Meskipun demikian, fenomena penurunan jumlah
mahasiswa yang terjadi dalam lingkungan eksternal
organisasi UKSW tidak dapat diabaikan begitu saja,
dan justru harus disikapi secara proaktif agar dapat
mengatasi atau bahkan mengubah fenomena yang
nampaknya tak terhindarkan, yang terjadi dalam
lingkungan eksternalnya (Kotler & Armstrong, 2011).
Selain itu, sejauh ini di UKSW belum
dilaksanakan brand management yang bersifat
menyeluruh, yaitu pengukuran tingkat ‘kesehatan’
brand atau brand audit, yang meliputi brand
inventory dan brand exploratory (Heding et al, 2009).
Brand inventory merupakan deskripsi internal
mengenai bagaimana tepatnya brand dipasarkan
selama ini, dan brand exploratory menunjuk pada
investigasi eksternal tentang bagaimana calon
konsumen (dalam hal ini calon mahasiswa)
memaknai brand tersebut.
Hal-hal tersebut diatas, khususnya yang
berkaitan dengan investigasi eksternal, mendorong
masing-masing dimensi ekuitas merek berbasis
konsumen/customer-based brand equity (brand
awareness, brand association, perceived quality,
perceived price, dan brand loyalty) pada Universitas
Kristen Satya Wacana (UKSW) dari perspektif calon
konsumen konsumen (calon mahasiswa).
1.2
PERUMUSAN MASALAH
Masalah yang hendak diteliti adalah masalah
ekuitas merek (brand equity) Universitas Kristen
Satya Wacana (UKSW) – Salatiga, Jawa Tengah.
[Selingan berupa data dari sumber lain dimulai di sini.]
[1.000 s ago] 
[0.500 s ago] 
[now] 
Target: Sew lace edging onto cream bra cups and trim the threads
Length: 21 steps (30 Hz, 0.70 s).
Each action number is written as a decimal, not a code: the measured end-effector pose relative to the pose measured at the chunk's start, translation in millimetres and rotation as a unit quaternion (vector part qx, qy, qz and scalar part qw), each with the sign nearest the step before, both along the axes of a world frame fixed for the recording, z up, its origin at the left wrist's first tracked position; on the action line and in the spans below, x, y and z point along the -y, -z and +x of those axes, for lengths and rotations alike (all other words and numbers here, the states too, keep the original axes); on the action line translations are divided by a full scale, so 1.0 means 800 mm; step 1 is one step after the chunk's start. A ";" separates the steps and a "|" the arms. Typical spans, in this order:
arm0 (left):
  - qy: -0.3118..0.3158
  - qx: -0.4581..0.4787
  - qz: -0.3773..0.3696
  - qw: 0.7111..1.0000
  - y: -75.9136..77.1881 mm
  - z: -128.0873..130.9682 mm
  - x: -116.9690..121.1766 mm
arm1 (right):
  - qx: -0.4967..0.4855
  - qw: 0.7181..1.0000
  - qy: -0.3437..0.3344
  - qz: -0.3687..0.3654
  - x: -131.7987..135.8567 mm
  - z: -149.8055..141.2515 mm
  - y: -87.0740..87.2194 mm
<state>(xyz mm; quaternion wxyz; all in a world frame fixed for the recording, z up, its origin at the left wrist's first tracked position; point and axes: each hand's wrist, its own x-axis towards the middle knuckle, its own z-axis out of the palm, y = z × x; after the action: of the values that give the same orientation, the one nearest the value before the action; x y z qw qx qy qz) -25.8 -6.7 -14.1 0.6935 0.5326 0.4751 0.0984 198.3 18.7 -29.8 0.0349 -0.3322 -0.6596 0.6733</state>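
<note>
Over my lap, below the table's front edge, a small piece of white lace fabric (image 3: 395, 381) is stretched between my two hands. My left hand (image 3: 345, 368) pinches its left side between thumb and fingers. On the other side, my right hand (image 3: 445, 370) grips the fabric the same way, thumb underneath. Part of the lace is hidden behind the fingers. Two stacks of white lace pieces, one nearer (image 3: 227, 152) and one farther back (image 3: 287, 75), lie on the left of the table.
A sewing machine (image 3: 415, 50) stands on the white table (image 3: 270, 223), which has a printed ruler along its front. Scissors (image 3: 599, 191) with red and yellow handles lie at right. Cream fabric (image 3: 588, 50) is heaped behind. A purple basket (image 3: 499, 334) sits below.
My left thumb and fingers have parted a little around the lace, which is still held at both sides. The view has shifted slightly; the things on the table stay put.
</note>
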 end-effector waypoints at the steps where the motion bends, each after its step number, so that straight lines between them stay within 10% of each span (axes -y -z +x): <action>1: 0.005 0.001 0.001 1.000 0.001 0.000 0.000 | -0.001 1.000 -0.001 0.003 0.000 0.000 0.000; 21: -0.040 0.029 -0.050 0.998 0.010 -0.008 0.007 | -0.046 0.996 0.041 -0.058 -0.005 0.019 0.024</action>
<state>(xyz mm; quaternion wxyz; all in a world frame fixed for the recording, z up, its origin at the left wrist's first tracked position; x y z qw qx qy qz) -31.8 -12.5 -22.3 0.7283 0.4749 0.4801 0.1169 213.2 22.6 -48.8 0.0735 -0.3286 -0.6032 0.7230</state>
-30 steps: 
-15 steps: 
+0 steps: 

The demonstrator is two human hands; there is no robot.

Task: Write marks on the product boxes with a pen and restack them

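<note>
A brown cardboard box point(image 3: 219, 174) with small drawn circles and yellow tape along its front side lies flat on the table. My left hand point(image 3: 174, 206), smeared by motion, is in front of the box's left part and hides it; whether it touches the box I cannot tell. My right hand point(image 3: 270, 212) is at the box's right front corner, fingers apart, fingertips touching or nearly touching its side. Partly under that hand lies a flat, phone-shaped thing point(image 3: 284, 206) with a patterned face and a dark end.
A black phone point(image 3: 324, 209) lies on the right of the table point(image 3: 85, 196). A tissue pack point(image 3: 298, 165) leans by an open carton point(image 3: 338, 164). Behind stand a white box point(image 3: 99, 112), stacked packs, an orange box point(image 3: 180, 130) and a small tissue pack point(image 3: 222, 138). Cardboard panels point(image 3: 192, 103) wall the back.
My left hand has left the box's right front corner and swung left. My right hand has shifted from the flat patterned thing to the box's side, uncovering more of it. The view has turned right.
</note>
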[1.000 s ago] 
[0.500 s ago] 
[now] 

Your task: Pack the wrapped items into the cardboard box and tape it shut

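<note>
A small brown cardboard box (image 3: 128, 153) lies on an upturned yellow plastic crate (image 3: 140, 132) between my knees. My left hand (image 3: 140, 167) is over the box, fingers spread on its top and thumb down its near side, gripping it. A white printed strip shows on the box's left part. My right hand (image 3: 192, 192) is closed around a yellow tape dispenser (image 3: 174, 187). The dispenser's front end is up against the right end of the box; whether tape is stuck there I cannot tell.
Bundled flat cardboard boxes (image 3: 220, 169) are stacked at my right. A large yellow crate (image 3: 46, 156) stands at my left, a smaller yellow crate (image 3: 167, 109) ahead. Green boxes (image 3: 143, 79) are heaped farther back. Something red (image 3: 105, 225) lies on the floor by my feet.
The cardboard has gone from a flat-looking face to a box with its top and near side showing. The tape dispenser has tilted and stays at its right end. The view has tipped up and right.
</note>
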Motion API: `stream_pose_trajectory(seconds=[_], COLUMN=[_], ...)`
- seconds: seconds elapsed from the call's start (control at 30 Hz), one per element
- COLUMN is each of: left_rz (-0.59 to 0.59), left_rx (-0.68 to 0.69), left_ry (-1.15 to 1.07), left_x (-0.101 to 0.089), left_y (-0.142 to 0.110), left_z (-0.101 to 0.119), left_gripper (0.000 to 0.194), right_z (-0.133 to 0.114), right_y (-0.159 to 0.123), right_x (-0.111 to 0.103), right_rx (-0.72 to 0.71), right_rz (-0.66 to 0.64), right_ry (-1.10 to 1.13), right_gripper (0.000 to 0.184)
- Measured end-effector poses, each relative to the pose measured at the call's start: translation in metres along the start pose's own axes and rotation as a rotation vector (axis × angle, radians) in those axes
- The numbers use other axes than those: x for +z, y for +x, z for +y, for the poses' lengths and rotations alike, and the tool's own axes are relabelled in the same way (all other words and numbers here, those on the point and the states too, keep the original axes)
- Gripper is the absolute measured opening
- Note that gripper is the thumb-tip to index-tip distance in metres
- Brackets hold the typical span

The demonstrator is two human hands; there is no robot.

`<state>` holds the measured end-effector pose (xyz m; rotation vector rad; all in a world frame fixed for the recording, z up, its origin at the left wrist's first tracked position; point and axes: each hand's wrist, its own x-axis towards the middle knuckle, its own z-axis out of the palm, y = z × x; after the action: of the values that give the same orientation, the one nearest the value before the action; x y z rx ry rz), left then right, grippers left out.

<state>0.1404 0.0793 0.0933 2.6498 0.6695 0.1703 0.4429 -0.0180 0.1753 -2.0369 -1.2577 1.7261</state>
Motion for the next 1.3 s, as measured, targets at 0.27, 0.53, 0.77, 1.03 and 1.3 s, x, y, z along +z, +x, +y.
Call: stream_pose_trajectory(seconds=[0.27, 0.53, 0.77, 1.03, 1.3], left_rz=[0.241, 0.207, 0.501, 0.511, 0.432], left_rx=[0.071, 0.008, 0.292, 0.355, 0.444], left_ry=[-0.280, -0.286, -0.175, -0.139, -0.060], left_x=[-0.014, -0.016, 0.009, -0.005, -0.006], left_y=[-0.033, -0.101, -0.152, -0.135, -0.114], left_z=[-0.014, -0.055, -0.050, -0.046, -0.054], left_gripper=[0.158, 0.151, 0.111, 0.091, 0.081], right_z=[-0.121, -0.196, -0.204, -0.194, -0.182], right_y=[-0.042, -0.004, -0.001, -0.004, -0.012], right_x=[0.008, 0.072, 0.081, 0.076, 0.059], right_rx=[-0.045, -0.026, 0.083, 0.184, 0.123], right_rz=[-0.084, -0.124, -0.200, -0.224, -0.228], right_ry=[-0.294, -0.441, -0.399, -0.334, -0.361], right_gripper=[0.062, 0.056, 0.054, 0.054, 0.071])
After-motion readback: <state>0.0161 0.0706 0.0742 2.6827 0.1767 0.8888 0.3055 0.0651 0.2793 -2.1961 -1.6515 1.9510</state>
Ekuitas merek dalam konteks ini adalah ekuitas dari
perspektif konsumen yang dilihat dari sudut
pandang calon konsumen, yaitu siswa SMU kelas
tiga/kelas XII di Salatiga dan sekitarnya.
1.3
PERSOALAN PENELITIAN
Bagaimanakah ekuitas merek Universitas
Kristen Satya Wacana (UKSW) dari perspektif calon
konsumen (calon mahasiswa) yang diwakili oleh
siswa-siswa SMU di seputar Salatiga?
Untuk memperoleh gambaran mengenai
masing-masing dimensi customer-based brand equity
(brand awareness, brand association, perceived
quality, perceived price dan brand loyalty) terhadap
Universitas Kristen Satya Wacana dari perspektif
siswa-siswa SMU di seputar Salatiga.
1.5 MANFAAT PENELITIAN
Dari aspek keilmuan, penelitian ini diharapkan
dapat memperkuat teori mengenai ekuitas merek dari
perspektif konsumen di bidang jasa, khususnya jasa
pendidikan tinggi
Dari aspek praktis, penelitian ini dapat
memberikan kontribusi dalam memperoleh informasi
ataupun gambaran mengenai status suatu
merek/brand status dari perspektif konsumen.